#### THE PROBLEM:
Write out, word for word, only the lines from the one containing "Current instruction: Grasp" through the final line of the data.
<<<<
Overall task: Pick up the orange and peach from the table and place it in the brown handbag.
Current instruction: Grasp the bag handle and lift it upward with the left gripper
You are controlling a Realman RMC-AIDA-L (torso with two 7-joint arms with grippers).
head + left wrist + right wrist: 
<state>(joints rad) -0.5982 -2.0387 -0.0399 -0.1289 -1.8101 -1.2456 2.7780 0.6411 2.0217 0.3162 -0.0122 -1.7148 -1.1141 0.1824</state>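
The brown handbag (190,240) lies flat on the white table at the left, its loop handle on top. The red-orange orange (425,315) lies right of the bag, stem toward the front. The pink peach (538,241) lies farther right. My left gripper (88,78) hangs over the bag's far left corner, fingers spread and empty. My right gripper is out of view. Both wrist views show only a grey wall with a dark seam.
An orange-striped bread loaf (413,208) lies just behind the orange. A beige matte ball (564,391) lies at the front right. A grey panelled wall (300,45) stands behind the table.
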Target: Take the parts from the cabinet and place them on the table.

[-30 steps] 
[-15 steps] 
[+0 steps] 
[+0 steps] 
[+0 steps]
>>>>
#### ANSWER:
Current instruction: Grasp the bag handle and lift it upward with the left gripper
You are controlling a Realman RMC-AIDA-L (torso with two 7-joint arms with grippers).
head + left wrist + right wrist: 
<state>(joints rad) -0.5982 -2.0387 -0.0399 -0.1289 -1.8101 -1.2456 2.7780 0.6411 2.0217 0.3162 -0.0122 -1.7148 -1.1141 0.1824</state>
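The brown handbag (190,240) lies flat on the white table at the left, its loop handle on top. The red-orange orange (425,315) lies right of the bag, stem toward the front. The pink peach (538,241) lies farther right. My left gripper (88,78) hangs over the bag's far left corner, fingers spread and empty. My right gripper is out of view. Both wrist views show only a grey wall with a dark seam.
An orange-striped bread loaf (413,208) lies just behind the orange. A beige matte ball (564,391) lies at the front right. A grey panelled wall (300,45) stands behind the table.
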Target: Take the parts from the cabinet and place them on the table.

[-30 steps] 
[-15 steps] 
[+0 steps] 
[+0 steps] 
[+0 steps]

The reply to this exercise is complete.